Task to carry out →
Which lines hold the word "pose"? Copy each of them from the material.

Material for this task →
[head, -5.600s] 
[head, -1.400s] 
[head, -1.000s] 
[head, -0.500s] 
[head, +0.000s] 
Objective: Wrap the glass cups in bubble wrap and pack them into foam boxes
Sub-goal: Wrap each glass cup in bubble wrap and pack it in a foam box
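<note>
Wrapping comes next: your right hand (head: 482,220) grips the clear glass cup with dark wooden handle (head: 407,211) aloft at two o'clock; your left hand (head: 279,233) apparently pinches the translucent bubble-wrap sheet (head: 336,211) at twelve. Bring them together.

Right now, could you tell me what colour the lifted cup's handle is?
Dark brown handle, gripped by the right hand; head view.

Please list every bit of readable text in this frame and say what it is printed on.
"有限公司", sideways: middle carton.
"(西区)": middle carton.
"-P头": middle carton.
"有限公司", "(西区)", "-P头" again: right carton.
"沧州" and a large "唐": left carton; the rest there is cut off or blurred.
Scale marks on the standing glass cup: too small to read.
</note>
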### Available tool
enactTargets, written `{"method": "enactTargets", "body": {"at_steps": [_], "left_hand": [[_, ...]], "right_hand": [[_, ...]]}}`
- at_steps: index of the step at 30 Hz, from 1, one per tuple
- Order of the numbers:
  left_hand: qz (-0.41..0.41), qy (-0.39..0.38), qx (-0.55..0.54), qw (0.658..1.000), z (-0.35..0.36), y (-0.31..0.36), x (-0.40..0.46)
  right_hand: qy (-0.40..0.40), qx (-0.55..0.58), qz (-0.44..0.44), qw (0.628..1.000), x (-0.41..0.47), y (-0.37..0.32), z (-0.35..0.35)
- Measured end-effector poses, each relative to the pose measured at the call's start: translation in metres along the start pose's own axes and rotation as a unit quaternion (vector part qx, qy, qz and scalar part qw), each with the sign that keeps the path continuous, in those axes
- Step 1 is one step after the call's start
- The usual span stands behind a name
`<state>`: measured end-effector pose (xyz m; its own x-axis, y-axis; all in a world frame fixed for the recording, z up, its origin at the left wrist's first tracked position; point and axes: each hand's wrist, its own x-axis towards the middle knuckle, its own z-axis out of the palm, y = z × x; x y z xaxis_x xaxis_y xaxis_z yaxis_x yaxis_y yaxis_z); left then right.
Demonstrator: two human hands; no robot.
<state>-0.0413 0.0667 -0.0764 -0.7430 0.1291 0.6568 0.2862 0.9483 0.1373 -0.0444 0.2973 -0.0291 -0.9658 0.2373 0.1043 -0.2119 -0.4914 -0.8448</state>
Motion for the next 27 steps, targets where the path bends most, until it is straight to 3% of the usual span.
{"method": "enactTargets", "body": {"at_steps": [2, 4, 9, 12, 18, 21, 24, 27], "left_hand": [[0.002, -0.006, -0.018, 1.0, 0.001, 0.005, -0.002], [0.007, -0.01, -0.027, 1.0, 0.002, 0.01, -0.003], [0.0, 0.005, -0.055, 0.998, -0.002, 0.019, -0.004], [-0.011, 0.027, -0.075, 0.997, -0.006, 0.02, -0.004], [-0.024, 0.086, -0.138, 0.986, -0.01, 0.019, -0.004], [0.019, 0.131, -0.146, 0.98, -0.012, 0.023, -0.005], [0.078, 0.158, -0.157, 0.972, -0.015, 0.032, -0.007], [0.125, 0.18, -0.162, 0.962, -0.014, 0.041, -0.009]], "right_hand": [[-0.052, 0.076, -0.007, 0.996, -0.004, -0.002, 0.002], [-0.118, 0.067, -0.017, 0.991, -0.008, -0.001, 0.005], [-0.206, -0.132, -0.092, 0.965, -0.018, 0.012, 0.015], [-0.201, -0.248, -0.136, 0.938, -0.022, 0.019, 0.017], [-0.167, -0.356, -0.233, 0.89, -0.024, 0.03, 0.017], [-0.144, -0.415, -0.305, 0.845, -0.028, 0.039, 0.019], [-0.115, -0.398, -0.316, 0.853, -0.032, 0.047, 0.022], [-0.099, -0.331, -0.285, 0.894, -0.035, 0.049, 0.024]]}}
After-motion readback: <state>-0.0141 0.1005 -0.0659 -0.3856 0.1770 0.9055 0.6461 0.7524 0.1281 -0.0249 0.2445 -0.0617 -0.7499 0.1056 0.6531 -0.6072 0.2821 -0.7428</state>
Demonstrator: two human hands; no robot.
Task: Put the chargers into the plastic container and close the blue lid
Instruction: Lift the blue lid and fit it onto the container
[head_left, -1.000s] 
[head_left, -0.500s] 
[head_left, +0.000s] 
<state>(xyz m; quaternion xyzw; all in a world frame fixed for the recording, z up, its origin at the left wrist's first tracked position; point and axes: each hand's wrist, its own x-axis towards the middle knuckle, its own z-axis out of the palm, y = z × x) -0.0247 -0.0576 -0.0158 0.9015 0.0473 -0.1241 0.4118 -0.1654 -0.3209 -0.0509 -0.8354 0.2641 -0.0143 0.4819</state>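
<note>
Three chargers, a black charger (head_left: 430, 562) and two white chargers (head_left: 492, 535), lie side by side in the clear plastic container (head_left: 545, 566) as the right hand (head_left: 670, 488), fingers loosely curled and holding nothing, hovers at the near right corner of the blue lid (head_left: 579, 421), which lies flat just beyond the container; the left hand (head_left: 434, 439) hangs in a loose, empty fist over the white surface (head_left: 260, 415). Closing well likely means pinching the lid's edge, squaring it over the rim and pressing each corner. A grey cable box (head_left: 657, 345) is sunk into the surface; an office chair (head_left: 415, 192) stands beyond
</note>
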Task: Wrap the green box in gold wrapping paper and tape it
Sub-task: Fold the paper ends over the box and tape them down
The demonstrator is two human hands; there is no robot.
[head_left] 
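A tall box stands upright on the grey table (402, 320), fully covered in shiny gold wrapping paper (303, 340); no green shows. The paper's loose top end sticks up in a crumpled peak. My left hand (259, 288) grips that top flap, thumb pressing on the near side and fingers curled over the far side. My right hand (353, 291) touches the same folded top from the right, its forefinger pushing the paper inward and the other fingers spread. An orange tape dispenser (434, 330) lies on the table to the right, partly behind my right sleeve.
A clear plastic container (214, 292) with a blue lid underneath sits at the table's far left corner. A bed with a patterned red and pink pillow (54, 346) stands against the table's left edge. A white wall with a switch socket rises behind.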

Problem solution →
- Measured end-effector poses, each relative to the pose measured at the call's start: translation in metres along the start pose's own axes and rotation as a unit quaternion (vector part qx, qy, qz and scalar part qw), each with the sign that keeps the path continuous, in those axes
`<state>`: measured end-effector pose (xyz m; its own x-axis, y-axis; all in a world frame fixed for the recording, z up, its origin at the left wrist's first tracked position; point and axes: each hand's wrist, its own x-axis towards the middle knuckle, its own z-axis out of the palm, y = z × x; x y z xaxis_x xaxis_y xaxis_z yaxis_x yaxis_y yaxis_z); left then right.

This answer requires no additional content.